Each line of the material below that holds the word "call" needs to be copied.

=== Dataset content ===
__________
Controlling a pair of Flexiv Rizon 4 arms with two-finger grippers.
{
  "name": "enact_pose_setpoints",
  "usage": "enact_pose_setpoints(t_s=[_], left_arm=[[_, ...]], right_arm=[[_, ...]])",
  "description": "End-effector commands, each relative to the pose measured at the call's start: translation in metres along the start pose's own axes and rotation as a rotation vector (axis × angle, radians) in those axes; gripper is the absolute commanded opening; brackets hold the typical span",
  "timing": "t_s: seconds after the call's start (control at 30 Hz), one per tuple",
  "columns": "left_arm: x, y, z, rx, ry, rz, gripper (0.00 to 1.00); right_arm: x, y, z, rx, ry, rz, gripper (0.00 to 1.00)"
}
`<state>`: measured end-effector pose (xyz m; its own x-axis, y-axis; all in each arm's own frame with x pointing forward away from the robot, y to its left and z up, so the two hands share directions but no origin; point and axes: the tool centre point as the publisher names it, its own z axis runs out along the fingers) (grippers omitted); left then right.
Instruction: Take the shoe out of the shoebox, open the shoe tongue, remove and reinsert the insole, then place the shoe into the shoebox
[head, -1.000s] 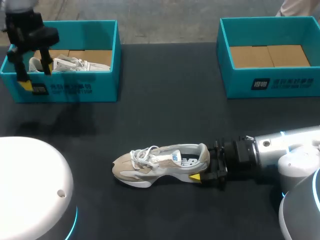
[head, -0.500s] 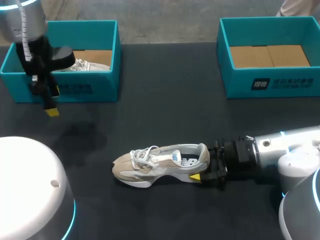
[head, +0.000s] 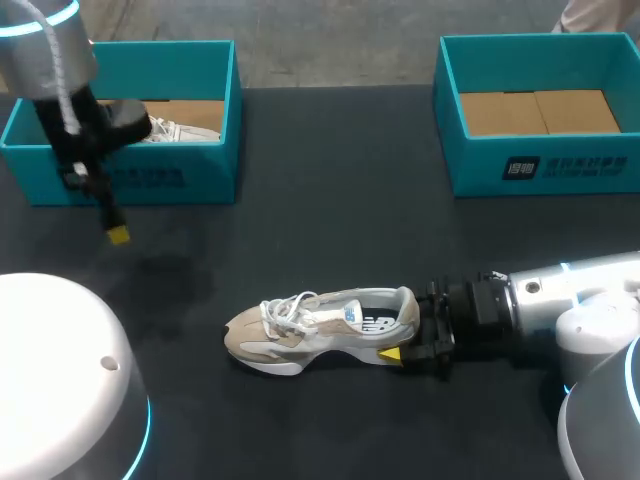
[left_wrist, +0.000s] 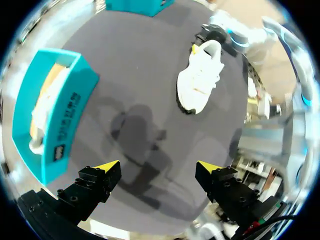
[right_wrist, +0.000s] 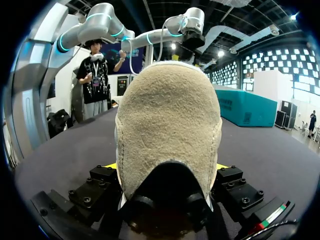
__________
=== Output of the exercise ===
  "description": "End-effector commands, each relative to the pose measured at the call's start: translation in metres along the start pose's own axes and rotation as a rotation vector (axis × angle, radians) in those axes; gripper is the absolute commanded opening; brackets hold the typical span",
  "timing": "t_s: seconds after the call's start (control at 30 Hz), one per tuple",

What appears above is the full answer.